Each book added another piece to the puzzle. Another data point in the vast tactical map forming in his mind.

He found references to Commander Justin in a military history from his previous life except of course he didn't, because that Justin wouldn't be born for another thirty years.

The disconnect was disorienting. Reading about battles he remembered fighting, except they were described differently. Or hadn't happened at all in this timeline.

Time is fluid, Robin realized. My presence here has already changed things. Butterfly effects I can't predict.

That was dangerous. He couldn't rely entirely on future knowledge if his very existence was altering the timeline.

He needed to be more careful. More adaptable.

The mana-lights on the first floor began to dim an automatic spell that responded to approaching dawn. Robin had perhaps an hour before servants started their morning routines.

He gathered his remaining books, returned them to their proper places, and made his way back down the stairs. The library was silent around him, knowledge sleeping in the darkness.
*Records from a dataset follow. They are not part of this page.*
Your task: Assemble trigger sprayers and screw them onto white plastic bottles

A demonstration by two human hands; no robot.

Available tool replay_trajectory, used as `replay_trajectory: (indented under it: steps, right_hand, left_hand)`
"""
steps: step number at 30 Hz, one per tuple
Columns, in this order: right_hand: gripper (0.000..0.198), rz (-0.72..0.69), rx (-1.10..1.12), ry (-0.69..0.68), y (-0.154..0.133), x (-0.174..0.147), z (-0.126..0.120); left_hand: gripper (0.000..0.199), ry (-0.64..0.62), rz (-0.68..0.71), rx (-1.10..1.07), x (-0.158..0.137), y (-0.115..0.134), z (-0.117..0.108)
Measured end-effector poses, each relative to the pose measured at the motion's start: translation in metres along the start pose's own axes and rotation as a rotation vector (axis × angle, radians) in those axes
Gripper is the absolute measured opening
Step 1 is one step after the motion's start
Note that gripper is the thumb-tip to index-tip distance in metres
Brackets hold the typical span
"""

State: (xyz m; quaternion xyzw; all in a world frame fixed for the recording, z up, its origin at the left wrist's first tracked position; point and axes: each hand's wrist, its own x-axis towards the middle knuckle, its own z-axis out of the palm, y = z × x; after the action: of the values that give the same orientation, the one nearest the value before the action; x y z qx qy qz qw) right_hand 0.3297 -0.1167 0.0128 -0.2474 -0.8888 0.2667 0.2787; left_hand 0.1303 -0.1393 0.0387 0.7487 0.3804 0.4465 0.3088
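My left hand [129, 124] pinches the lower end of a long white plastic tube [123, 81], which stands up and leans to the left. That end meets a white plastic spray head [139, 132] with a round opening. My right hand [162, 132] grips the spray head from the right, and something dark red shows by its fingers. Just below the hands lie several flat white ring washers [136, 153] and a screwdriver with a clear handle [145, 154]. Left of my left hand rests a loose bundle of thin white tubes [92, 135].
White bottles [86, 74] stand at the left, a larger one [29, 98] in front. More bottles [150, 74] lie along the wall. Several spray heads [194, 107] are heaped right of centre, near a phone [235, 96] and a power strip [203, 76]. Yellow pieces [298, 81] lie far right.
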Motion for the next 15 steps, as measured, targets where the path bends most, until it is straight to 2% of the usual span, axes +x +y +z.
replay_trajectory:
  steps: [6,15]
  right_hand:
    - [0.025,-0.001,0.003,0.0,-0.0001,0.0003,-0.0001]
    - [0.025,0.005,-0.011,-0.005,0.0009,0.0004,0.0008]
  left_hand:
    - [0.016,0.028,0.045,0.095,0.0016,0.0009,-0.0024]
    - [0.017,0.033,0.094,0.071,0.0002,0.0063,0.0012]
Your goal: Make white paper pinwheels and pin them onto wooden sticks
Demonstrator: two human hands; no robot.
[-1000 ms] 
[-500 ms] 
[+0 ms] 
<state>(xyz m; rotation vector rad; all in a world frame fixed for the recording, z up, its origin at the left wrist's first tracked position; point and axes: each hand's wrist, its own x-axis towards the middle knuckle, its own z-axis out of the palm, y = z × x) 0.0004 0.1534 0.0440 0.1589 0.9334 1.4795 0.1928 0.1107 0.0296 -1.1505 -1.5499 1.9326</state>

Robin slipped through the great doors and back into the castle's corridors. The return journey was easier now, he knew the patterns, the timing, the exact moment when each guard patrol would be at the far end of their route.

He reached his room just as the first morning bell rang in the distance. Collapsed onto his bed, exhausted but filled with new information.

And somewhere in Winterfell's depths, there were answers about what Robin Stark was truly meant to be.

His lips curved into a cold smile.

Robin's eyes closed. Tomorrow night, he would return to the library. There were more journals to find. More secrets to uncover.